Alors, quelle est la situation qui le préoccupe le plus? «Le phénomène qui soulève la plus grande préoccupation en ce moment est celui de la migration irrégulière, car des dizaines de millions de personnes dans le monde n’ont pas de statut régulier. Ils sont extrêmement exposés aux mauvais traitements, à la torture, aux abus, à l’extorsion, au viol, voire à l’esclavage, et de nombreux pays, y compris les pays développés, les empêchent de bénéficier de la protection dont ils ont besoin. Les États concluent même des accords avec d’autres pays, ce qui place ces personnes dans une incertitude artificielle ou dans une situation d’extrême vulnérabilité.»

Contenu externe

Un groupe de rapporteurs spéciaux des Nations Unies, dont Nils Melzer, a récemment publié une déclarationLien externe condamnant la politique américaine de séparation des enfants migrants de leurs parents à la frontière mexicaine, affirmant que cela pourrait constituer une forme de torture. «C’est certainement un très mauvais exemple qui n’est pas compatible avec les obligations internationales des Etats-Unis en matière d’interdiction des mauvais traitements», souligne Nils Melzer.

Responsabilité globale

Mais les Etats-Unis ne sont bien sûr pas seuls en cause: «Vous pourriez aller au Mexique, dans d’autres pays d’Amérique centrale et du Sud, en Libye, au Moyen-Orient, en Australie ou au Bangladesh avec les Rohingyas venant du Myanmar. Ce sont des millions de personnes qui traversent des moments extrêmement difficiles et dont personne ne se sent responsable.»

Alors, que devrait-on faire? Nils Melzer réfléchit un instant. «Je pense que la première chose à réaliser est que cette tragédie humanitaire de la migration irrégulière est le résultat d’un problème systémique plus important. Nous avons des États qui se plaignent que tous ces migrants arrivent à leurs frontières, mais en même temps, ils exportent des armes vers les pays que ces migrants fuient. Ils soutiennent les pratiques d’entreprises qui acceptent les conditions de travail inhumaines dans les pays de sous-traitance. Nous ne pouvons pas continuer à faire les choses de la même manière et attendre des résultats différents.»
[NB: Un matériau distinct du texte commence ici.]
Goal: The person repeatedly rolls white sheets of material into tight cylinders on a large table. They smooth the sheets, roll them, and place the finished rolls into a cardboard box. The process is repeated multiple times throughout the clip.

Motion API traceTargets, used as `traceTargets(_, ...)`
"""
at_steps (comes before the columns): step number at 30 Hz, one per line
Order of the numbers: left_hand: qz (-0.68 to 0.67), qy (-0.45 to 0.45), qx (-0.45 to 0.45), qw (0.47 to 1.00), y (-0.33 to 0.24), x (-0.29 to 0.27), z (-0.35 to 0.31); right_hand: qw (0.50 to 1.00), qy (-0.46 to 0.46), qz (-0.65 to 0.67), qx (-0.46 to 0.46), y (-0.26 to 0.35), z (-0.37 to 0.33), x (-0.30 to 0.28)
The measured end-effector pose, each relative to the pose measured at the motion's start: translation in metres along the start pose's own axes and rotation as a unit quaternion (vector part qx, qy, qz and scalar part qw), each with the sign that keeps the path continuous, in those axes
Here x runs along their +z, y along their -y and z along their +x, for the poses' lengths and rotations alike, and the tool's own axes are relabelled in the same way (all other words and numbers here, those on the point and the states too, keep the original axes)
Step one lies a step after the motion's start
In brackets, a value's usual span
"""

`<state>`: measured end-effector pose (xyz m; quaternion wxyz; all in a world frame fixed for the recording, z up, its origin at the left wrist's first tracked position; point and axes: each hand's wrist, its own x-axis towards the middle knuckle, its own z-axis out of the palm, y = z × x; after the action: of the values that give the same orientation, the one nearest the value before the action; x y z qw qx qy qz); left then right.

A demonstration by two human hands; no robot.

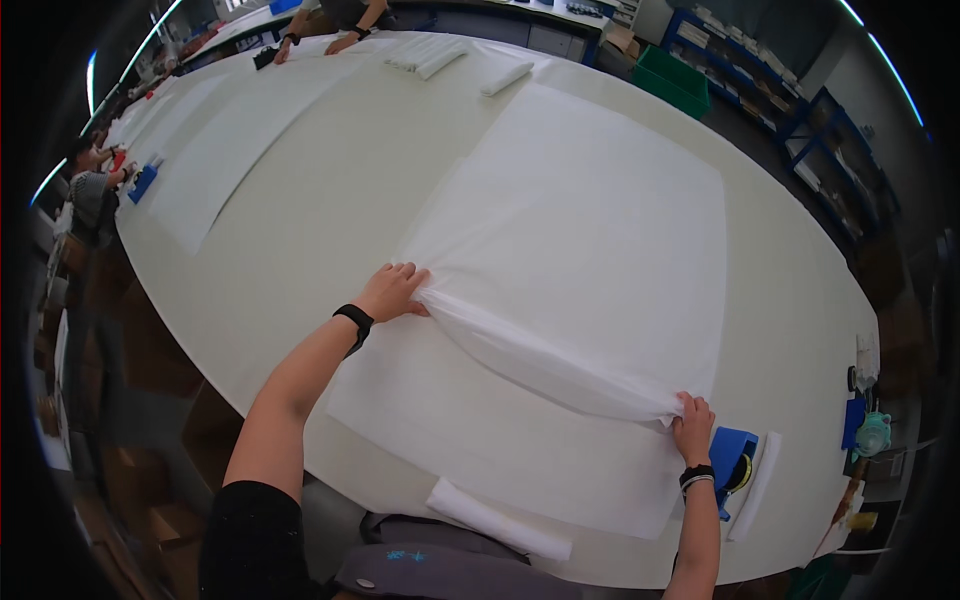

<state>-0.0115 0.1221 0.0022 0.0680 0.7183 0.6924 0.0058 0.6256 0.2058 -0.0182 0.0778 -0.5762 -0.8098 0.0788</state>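
A large, thin white sheet [600, 220] lies over the table in front of me, its near part gathered into a loose fold between my hands. My left hand [395, 291] pinches the fold at its left end, and a dark band circles that wrist. At the right end, lower in the view, my right hand [692, 430] grips the same sheet, fingers curled over the edge. The fold sags toward me between them. Under and nearer than it, another flat white layer [540, 450] spreads on the table; whether it is the same sheet I cannot tell.
Beside my right hand stand a blue tape dispenser [733, 462] and a narrow white strip [757, 487]. A white roll [497, 520] lies at the near edge. Folded white bundles [425, 56] lie far off; a green crate [672, 82] stands beyond. Co-workers handle sheets at the far left.
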Motion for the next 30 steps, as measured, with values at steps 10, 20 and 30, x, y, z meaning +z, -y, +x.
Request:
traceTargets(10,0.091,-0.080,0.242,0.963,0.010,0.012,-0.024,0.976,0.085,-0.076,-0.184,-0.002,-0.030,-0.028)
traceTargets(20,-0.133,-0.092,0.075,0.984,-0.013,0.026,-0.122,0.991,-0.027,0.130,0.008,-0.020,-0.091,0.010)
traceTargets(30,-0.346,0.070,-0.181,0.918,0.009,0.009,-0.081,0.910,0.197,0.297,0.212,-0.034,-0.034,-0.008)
Nils Melzer est clairement touché par les cas auxquels il a dû faire face: «Il est vrai qu’il est parfois très difficile de m’occuper de certains cas individuels. Beaucoup de personnes pour lesquelles je fais des interventions ne pourront pas échapper à la torture ou à l’exécution. Et je dois simplement être conscient que je ne peux pas changer le monde entier, mais je peux au moins essayer de faire bouger les choses pour un individu particulier. Si je peux empêcher la séparation d’un enfant de ses parents, j’aurai changé leur monde. Avoir des attentes beaucoup plus élevées est une garantie pour finir en burnout.»